Use this simple guide as a reference point if you suspect your dog might have a “foxtail problem”:

Foxtails in paws

Symptoms might include continual licking of the foot or pad, bumpy swelling between the toes, or a small hole. If you do notice an infection appearing in between your dog's toes or toe pads, a trip to the vet is in order. The wound will need to be cleaned and often lanced to help create and exit for the awn. Soaking it in antiseptic water can help the abscess forming to a point and expel the seed, medical treatment is strongly recommended.

Foxtails in ears

A foxtail in your dog's ear can occur when a foxtail travels into the ear canal toward the drum. Symptoms include: head tilting or head shaking. If the foxtail has traveled far enough, loss of balance and falling over may also occur. Get help immediately if you suspect your dog has a foxtail in their ear. Long term hearing damage can be caused from damage to the eardrum.

Foxtails in eyes

Running through a field unprotected can leave your dog susceptible to getting a foxtail anywhere on their head. Getting a foxtail in their eye, however could lead to serious ulcers and even blindness. Symptoms: excessive redness, Squinting, excessive discharge, an eye glued shut.

Foxtails in noses

Do you have an avid sniffer? Keeping these dogs on trail and out of thickets. Foxtails in your dog's nose can travel and exit through their eyes, causing irreparable damage to both. Symptoms to look out for are: Violent, explosive, serial sneezing with potential for bloody discharge.
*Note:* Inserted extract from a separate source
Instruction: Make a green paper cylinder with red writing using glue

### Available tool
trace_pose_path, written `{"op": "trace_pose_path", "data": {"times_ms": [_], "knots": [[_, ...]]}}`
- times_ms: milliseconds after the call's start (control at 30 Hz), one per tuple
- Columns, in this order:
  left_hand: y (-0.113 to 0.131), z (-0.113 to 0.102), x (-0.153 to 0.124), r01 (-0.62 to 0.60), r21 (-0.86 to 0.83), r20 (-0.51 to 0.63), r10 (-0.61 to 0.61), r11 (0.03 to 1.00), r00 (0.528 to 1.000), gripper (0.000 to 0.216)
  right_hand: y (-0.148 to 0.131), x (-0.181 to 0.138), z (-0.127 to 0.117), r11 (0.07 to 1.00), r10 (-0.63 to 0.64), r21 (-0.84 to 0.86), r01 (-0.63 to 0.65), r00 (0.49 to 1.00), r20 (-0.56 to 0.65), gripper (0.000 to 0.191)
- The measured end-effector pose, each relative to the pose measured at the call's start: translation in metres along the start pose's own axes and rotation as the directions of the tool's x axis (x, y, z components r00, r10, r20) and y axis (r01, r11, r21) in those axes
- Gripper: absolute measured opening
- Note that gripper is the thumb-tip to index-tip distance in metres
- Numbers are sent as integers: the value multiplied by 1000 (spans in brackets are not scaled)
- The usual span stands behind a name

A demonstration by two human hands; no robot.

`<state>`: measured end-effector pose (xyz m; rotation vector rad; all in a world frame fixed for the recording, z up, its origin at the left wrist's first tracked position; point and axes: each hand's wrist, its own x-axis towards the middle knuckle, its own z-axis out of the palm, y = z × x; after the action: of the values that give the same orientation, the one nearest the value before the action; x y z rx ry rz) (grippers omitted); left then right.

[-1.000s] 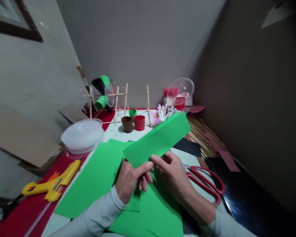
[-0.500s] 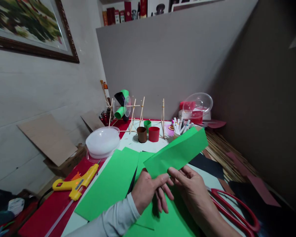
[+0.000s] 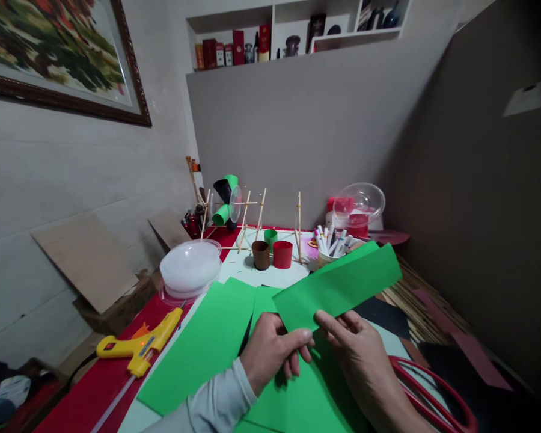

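Observation:
A folded strip of green paper (image 3: 340, 285) is held up over the table, slanting up to the right. My left hand (image 3: 270, 352) pinches its lower left end between thumb and fingers. My right hand (image 3: 358, 355) grips the lower edge beside it with fingers curled. Under both hands lie larger green paper sheets (image 3: 202, 346). Red-handled scissors (image 3: 433, 391) rest on the table just right of my right wrist.
A yellow glue gun (image 3: 137, 346) lies at the left on a red mat. Behind stand a white bowl (image 3: 190, 267), brown and red paper cups (image 3: 273, 254), a wooden stick frame (image 3: 252, 216), a marker cup (image 3: 331, 243) and a clear plastic container (image 3: 358, 207). Bamboo sticks (image 3: 408, 285) lie right.
The camera has tilted upward, so a picture and a shelf have come into view. Both hands keep their hold on the green strip, which has flattened slightly toward the right.

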<state>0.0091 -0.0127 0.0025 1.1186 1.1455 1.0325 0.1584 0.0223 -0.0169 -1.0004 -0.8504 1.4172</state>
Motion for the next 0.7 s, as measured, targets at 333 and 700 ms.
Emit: {"op": "trace_pose_path", "data": {"times_ms": [333, 700], "knots": [[-7, 6, -2, 12, 111, -101, -1, 994, 995, 39, 3, -2, 3, 999, -38, 37, 39, 999, -12, 55], [6, -9, -1, -67, 88, -100, 75, 994, 992, 32, 8, -2, 0, 999, 32, -31, -30, 998, 58, 48]]}}
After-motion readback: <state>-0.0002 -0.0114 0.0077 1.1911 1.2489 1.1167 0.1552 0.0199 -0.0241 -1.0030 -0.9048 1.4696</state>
If you think your dog may have a foxtail in their nose, go to your nearest Vet for immediate medical attention.

Foxtails in underbelly

A dog’s soft underbelly is a prime location for foxtails to embed. They can become entangled in their fur and if left unattended find their way into your dog’s. If they travel far enough they can cause damage to muscle tissue and organs as they move through your dog’s body. Symptoms can include: a sore on their underbelly, abscess, a small hole indicating a puncture wound.

Come prepared!

Keep a brush in your car or dog walking bag. A slicker brush works best for this job as its fine dense teeth are designed for mat and undercoat removal. Foxtails can become entangled in your dog's fur making them not only hard to find but also difficult to remove. A slicker brush can help remove excess fur and undercoat that is already shedding due to summer heat. Furthermore, the fine teeth can capture a few foxtails of their own.

Once you've done a full check at home, if you suspect more foxtails or if your dog seems sensitive or irritated in private areas, bring your dog to the vet. Removing foxtails in dogs before they become embedded will prevent dangerous infections, abscesses and more.

Other preventative measures can be taken in the summer: regular visits to the groomer to keep up on shedding and keep sanitary areas clean and short can help prevent foxtails getting caught in mattes in your dog’s fur.